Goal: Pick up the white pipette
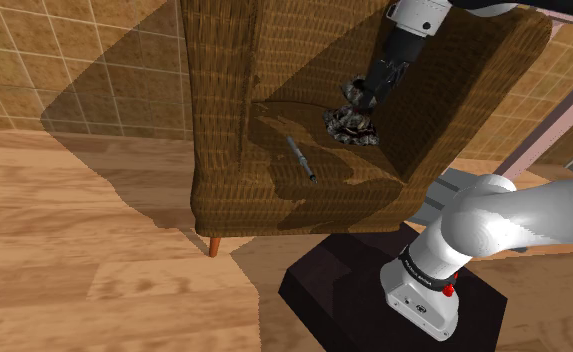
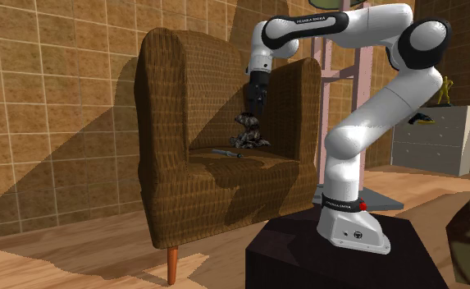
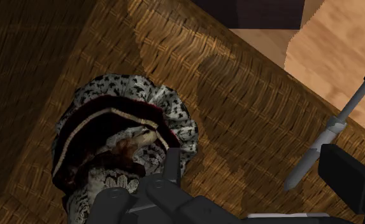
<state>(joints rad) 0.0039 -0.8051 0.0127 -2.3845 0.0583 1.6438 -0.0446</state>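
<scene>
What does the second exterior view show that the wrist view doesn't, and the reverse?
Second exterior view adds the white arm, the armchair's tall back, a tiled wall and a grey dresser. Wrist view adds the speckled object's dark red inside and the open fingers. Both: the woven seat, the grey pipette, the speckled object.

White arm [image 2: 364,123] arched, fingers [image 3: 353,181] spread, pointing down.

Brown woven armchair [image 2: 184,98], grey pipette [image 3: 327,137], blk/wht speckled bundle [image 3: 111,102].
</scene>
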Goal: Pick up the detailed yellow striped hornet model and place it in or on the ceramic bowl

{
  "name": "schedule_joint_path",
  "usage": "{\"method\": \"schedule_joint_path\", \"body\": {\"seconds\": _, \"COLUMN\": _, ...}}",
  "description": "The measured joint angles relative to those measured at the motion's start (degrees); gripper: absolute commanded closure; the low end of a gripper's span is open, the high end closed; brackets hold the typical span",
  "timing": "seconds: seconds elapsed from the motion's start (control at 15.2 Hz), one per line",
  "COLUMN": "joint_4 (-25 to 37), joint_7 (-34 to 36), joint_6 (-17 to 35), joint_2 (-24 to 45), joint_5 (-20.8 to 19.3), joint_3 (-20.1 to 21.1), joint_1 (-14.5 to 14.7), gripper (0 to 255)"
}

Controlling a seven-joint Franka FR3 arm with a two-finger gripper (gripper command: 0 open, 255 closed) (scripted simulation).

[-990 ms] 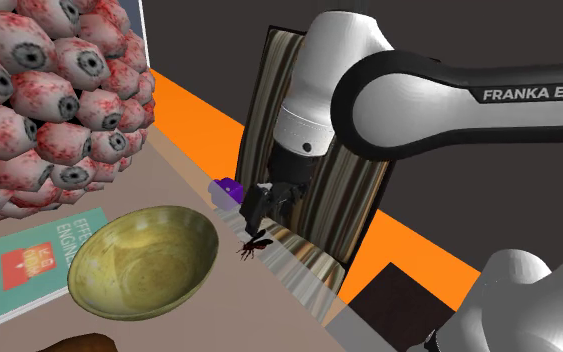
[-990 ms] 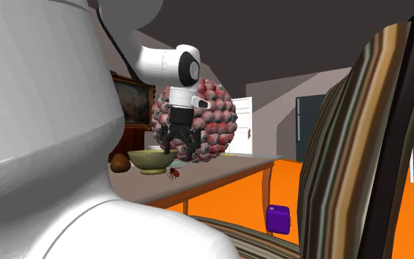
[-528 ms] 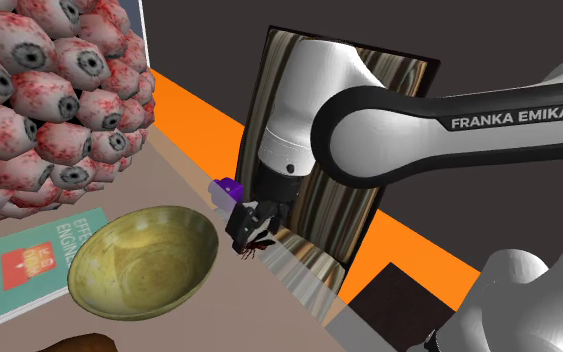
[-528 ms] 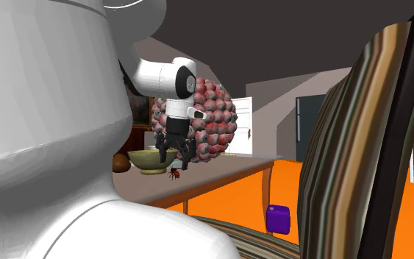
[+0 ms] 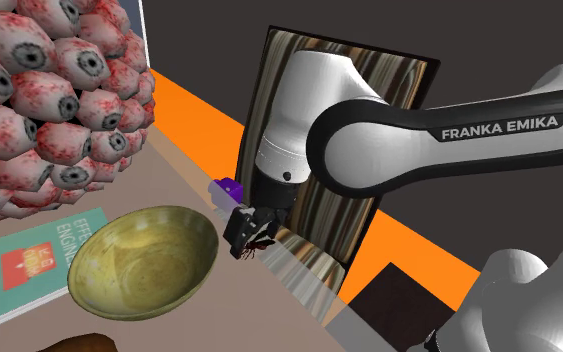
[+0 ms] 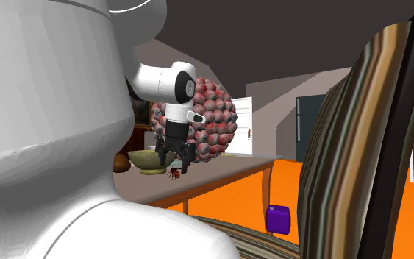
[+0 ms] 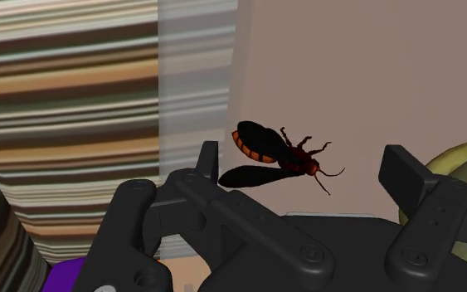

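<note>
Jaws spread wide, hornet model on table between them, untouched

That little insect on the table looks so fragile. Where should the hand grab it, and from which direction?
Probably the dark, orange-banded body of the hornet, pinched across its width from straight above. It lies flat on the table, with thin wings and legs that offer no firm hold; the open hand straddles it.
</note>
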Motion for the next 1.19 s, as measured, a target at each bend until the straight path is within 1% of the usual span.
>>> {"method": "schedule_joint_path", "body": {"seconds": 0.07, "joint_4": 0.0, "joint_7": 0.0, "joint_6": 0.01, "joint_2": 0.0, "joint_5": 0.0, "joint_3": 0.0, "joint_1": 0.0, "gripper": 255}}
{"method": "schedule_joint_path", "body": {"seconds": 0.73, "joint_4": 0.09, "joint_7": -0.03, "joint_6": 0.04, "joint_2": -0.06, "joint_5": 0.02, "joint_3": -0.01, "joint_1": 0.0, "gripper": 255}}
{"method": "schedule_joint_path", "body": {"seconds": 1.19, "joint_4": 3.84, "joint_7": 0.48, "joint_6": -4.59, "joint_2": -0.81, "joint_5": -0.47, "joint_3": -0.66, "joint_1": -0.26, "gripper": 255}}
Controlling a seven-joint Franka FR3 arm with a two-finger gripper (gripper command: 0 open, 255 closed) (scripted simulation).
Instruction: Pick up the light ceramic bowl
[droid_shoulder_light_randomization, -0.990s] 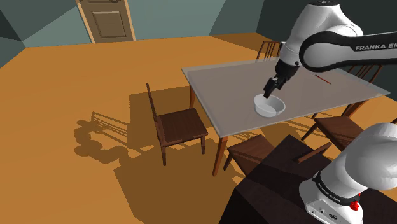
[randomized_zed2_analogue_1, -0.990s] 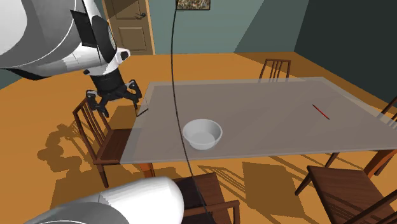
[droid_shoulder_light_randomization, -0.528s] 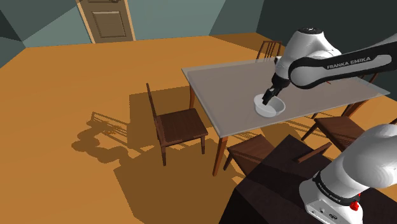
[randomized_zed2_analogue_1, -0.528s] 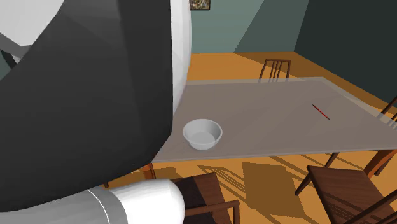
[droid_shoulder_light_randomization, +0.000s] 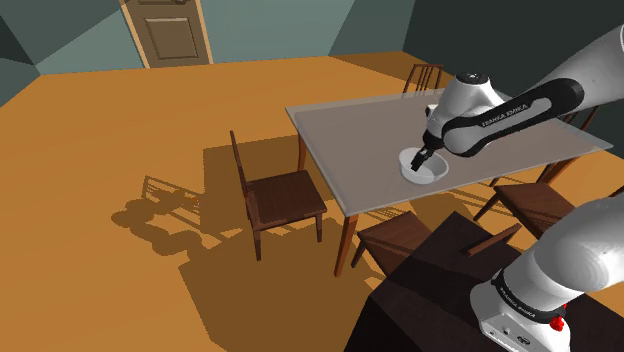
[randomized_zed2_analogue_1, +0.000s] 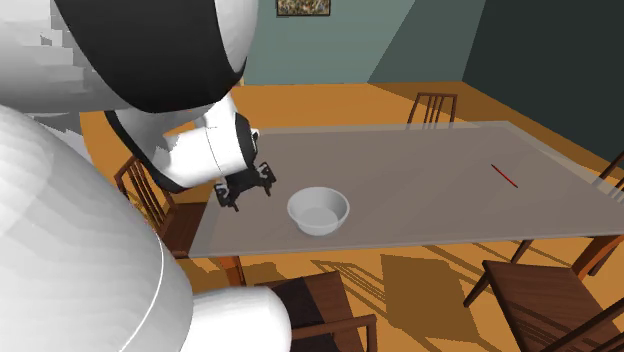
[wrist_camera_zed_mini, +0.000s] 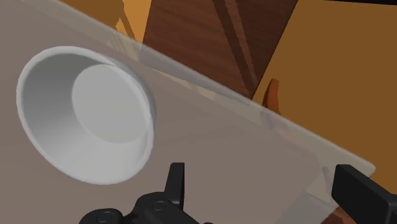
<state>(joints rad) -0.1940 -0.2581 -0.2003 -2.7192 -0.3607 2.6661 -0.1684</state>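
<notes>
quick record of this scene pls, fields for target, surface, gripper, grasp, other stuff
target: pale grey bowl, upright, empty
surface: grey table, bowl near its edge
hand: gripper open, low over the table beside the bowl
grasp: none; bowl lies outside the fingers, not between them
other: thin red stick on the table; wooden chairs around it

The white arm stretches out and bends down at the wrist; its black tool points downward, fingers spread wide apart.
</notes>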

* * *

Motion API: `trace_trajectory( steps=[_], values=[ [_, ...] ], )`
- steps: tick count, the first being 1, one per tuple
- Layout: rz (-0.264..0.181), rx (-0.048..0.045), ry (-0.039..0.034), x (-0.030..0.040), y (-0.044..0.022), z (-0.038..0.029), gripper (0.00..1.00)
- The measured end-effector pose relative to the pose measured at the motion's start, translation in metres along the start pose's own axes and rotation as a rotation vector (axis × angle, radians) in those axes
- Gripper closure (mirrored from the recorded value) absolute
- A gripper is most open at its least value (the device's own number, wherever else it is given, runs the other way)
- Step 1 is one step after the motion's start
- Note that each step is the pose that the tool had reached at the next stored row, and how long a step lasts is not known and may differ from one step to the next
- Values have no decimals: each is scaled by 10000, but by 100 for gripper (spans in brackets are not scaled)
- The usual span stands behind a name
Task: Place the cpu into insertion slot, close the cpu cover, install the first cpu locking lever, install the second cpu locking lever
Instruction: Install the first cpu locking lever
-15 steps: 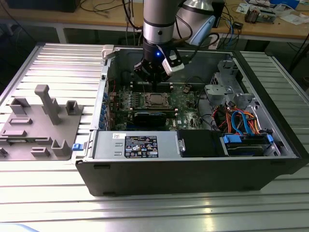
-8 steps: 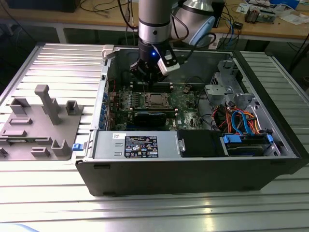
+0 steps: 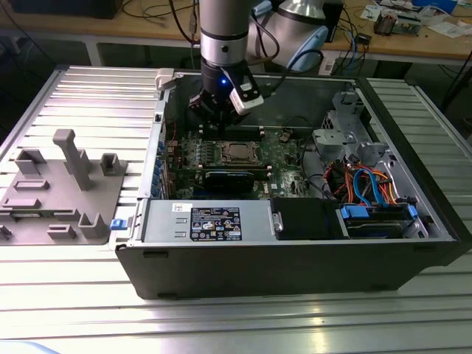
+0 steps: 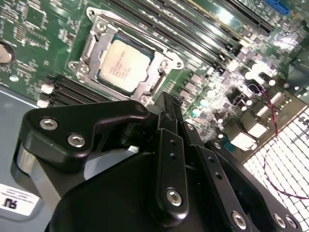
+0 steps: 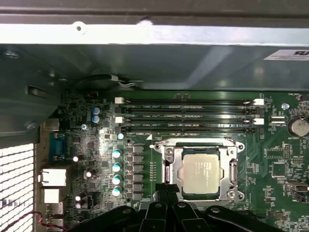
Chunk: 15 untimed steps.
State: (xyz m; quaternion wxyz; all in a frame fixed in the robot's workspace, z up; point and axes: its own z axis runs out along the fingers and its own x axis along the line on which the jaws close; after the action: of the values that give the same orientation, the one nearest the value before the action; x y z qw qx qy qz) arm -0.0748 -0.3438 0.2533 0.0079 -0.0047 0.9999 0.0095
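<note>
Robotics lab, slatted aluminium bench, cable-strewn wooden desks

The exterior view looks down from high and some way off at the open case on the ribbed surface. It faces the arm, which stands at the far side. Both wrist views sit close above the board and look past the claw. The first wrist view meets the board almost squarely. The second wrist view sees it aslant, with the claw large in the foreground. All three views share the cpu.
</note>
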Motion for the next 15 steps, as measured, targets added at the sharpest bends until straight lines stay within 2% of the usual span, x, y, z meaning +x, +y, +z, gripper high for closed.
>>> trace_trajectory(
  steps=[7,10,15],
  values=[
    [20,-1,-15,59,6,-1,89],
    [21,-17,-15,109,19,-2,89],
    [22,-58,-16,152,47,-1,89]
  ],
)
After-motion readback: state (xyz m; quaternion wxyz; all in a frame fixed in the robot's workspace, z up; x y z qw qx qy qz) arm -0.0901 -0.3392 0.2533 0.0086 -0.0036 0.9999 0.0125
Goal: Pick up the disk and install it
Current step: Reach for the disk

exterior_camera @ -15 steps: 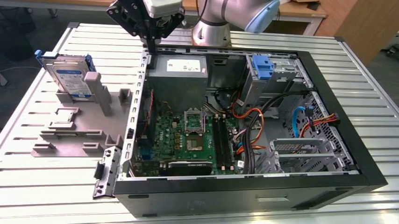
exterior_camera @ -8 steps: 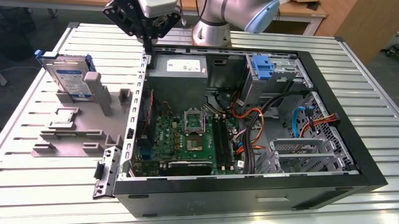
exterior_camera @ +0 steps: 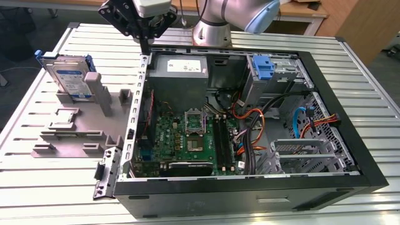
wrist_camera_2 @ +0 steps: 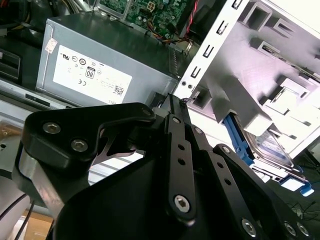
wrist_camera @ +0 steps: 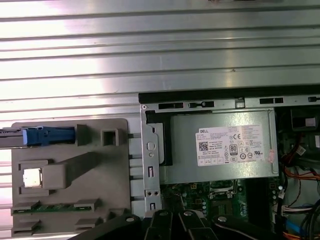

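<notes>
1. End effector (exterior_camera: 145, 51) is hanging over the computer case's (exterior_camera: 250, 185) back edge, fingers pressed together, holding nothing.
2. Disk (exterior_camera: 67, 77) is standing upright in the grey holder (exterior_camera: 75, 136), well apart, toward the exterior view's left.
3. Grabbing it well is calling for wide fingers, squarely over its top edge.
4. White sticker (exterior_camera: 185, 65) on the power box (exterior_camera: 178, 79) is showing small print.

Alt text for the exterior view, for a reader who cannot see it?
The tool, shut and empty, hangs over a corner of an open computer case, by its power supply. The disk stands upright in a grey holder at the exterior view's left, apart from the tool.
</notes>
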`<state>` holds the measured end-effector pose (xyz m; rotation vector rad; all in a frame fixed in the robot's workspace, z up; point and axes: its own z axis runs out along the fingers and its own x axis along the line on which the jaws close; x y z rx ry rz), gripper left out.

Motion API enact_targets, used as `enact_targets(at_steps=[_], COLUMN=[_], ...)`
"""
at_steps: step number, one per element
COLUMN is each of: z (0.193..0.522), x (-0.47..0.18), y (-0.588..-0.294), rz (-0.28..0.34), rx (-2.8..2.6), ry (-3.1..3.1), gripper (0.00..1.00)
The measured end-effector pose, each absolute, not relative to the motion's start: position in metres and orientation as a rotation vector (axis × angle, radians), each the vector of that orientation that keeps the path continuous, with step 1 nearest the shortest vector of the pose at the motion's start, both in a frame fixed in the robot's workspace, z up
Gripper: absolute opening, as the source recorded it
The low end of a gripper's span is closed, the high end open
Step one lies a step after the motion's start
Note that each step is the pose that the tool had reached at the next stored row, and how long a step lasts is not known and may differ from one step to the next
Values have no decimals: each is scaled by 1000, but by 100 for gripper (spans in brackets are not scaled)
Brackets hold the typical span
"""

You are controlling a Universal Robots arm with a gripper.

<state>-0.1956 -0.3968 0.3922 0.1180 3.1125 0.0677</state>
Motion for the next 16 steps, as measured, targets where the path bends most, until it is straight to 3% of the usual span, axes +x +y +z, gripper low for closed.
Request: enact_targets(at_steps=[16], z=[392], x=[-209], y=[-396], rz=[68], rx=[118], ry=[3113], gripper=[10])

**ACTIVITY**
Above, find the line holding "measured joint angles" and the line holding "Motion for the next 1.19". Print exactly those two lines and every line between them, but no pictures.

**OUTPUT FOR THIS EXERCISE**
  "description": "The measured joint angles relative to those measured at the motion's start (degrees); gripper: absolute commanded closure; the low end of a gripper's span is open, the high end closed; brackets hold the typical span",
  "timing": "seconds: seconds elapsed from the motion's start (control at 15.2 Hz), one per line",
  "COLUMN": "joint_4 (-25 to 37), joint_7 (-34 to 36), joint_6 (-17 to 35), joint_2 (-24 to 45), joint_5 (-20.8 to 19.3), joint_3 (-20.1 to 21.1), joint_1 (-14.5 to 14.7), gripper (0 to 255)"
}

Controlling a seven-joint Franka FR3 arm with a two-finger gripper (gripper command: 0 open, 255 closed) (scripted simulation).

[-990 ms] 
[-990 ms] 
[-528 ms] 
[-528 ms] 
[+0 ms] 
[+0 ms] 
[+0 ms] 

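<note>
Jaws spread wide, hornet model on table between them, untouched

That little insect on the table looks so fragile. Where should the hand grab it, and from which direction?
Probably the dark, orange-banded body of the hornet, pinched across its width from straight above. It lies flat on the table, with thin wings and legs that offer no firm hold; the open hand straddles it.
</note>
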Motion for the next 1.19 s, as measured, a target at each bend until the straight path is within 1% of the usual span.

The required output is complete.